OSG Blueprint Meeting
→
US/Central
Fermilab
Fermilab
Description
Discussion of OSG plans for Provisioning
Straw man document on IaaS/Virtualization below under 'Material'.
Specific timetable for topics TBD. Please email John Hover with preferences/additions.
ReadyTalk Coordinates: 1-866-740-1260 Meeting ID 1556201.
Compute Provisioning Blueprint 2013-11-25
MONDAY
AM Session Part 1
----------------------------------------------------------Provisioning *by* OSG
-- Opportunistic resources (site says "use my resources as you like") (inter-VO provisioning)
-- Intra-VO provisioining (e.g. Commercial clouds).
-- OSG purchasing from commercial clouds?
-- VO gives money.
-- OSG purchases via group negotiation
M: resource provisioning *decoupled* from resource scheduling
I: cross-OSG VO pool. Independent from OSG VO.
C: HPC, GPU, Cloud, Multicore?
I: What OSG does for VOs? M: Running a factory for them.
C: How does a VO ask for what it wants?
-> OSG Service: -- Policy registration.
-- Resource request processing mechanism.
M: Letting OSG make decisions on the basis of policy is useful to VOs.
This is also where OSG would enact policy.
I: CMS 1/3 of CMS provisioning comes from EGI.
B: Currencies: OSG priority
XD allocation
M: (Qvo, Ded-vo, osg, $money, XRAC) -> (Nvo, Nosg, Ncloud, Nxd)
Who's problem is this function? The VO? or OSG?
C: Adding value, but taking on risk. Is the tradeoff reasonable?
?? since dedicated VO resources are part of the policy, what about VOs that run dedicated work out-of-band from OSG systems?
L: Currently ready to do allocations. Not ready to do cash money.

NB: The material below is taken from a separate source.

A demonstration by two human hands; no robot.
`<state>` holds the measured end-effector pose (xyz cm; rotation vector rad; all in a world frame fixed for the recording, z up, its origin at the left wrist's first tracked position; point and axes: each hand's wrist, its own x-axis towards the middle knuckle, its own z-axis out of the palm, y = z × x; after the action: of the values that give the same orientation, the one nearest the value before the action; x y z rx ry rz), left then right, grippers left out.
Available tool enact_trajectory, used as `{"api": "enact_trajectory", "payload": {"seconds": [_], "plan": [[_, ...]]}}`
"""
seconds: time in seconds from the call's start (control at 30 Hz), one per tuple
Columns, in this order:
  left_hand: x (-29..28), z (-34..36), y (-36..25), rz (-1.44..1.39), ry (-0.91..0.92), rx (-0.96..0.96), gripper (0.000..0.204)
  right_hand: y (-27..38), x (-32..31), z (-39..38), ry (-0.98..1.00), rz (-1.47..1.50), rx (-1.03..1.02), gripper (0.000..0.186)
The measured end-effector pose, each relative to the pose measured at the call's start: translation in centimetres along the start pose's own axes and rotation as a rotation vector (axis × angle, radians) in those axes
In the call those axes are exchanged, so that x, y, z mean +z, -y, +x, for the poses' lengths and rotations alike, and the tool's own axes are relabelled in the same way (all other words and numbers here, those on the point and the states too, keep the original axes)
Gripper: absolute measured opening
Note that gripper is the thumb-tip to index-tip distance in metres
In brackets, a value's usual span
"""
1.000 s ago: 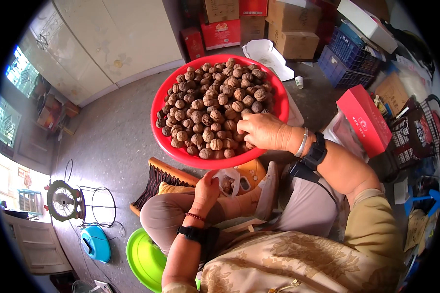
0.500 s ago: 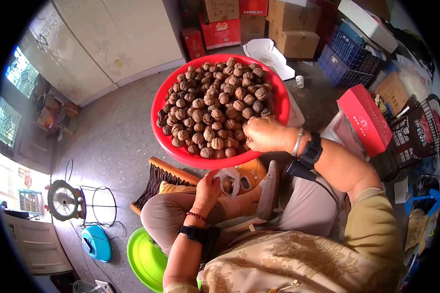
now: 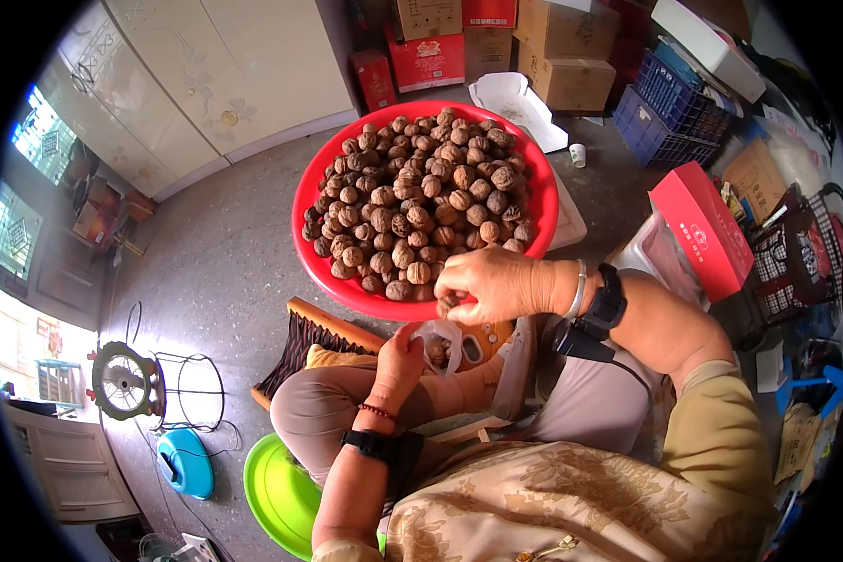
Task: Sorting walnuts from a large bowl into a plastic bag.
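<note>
A wide red basin is heaped with walnuts. At its near right rim my right hand is closed on a walnut, mostly covered by the fingers. Just below the basin my left hand pinches the edge of a clear plastic bag, whose mouth faces up. Some walnuts lie at the bottom of the bag. Partly behind the bag shows an orange and yellow device with a small grey window, perhaps a scale.
A low wooden seat with dark cording stands by my knee, beside a lime green basin. Cardboard boxes and blue crates are stacked at the back. On the right sits a red box; a blue tub is at far left.
My right hand has drawn back from the heap toward the bag, down and to the left, bringing a walnut. The left hand and bag have hardly moved.
</note>
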<state>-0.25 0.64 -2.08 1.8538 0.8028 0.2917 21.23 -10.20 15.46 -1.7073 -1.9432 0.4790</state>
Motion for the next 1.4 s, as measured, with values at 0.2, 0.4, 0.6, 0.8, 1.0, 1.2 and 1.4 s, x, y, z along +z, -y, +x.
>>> {"api": "enact_trajectory", "payload": {"seconds": [0.2,0.4,0.6,0.8,1.0,1.2,1.4], "plan": [[0.1,0.3,0.9,0.003,0.011,0.041,0.034,0.2,2.2,0.0,0.088,-0.089,-0.140,0.013],[0.0,0.2,0.3,0.008,-0.006,0.001,0.030,-1.2,2.0,0.2,0.012,-0.154,-0.119,0.013],[-0.2,-0.1,-0.7,-0.009,0.014,-0.071,0.030,-4.1,-2.6,0.1,-0.207,-0.285,0.159,0.007],[0.1,0.2,0.7,0.012,0.000,0.077,0.037,-3.9,-4.9,-1.0,0.040,-0.413,0.500,0.025],[0.0,0.0,-0.2,-0.001,0.025,0.005,0.037,-4.1,-4.0,-1.5,0.095,-0.417,0.465,0.023],[-0.3,-0.2,-0.9,-0.030,0.038,-0.088,0.032,-4.6,-3.8,-1.5,0.073,-0.359,0.453,0.019],[-0.4,-0.1,-0.9,-0.054,0.044,-0.069,0.032,-6.0,-3.4,-1.7,0.016,-0.228,0.353,0.017]]}}
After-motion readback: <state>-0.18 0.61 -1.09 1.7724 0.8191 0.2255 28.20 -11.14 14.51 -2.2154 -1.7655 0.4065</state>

M: What if another entity agrees to be the business/legal entity instead of OSG?
M: VOs already delegate proxies.
B: Defining the policy vs. executing the policy.
L: If OSG does the technology and allows VOs to actually to the provisioning.

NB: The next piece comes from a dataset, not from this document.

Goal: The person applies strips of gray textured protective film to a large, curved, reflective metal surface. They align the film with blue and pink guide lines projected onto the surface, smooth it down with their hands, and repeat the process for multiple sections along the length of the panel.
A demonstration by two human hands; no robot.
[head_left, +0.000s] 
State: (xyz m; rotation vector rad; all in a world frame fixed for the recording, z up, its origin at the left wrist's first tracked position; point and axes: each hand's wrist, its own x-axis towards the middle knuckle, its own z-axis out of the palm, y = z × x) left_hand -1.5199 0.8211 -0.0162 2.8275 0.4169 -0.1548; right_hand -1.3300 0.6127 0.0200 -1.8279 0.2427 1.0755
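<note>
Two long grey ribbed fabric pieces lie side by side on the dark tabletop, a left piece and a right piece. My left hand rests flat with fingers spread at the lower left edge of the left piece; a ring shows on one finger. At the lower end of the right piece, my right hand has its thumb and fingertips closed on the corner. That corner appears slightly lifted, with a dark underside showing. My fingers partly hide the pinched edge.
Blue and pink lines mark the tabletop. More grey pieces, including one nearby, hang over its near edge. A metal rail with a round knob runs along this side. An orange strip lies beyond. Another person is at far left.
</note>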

J: Can we pursue the technology to do policy-based provisioning to VOs, and later make the decision on whether OSG will use that technology to do centralized provisioning service.
C: What is the benefit of doing this?
M: Are we leaders contributing to science.
Answer: Yes.
Action: Technology group looking into means to do this?
What about who owns OSG opportunistic resources? So that they could be allocated programatically. Policy-based provisioning. How do we get them?
AM Session Part 2
Google has a separate HTC cluster. Exacycle.?? Make OSG a research scientist on Exacycle. PaaS
-- Security of VM environments?
-- Demonstrates the dynamic changing of the landscape.
-- NSF cloud?
?? Condor means of translating policy into action. Hard part is how to display the state of the pool in such a way that the user can tell what is happening?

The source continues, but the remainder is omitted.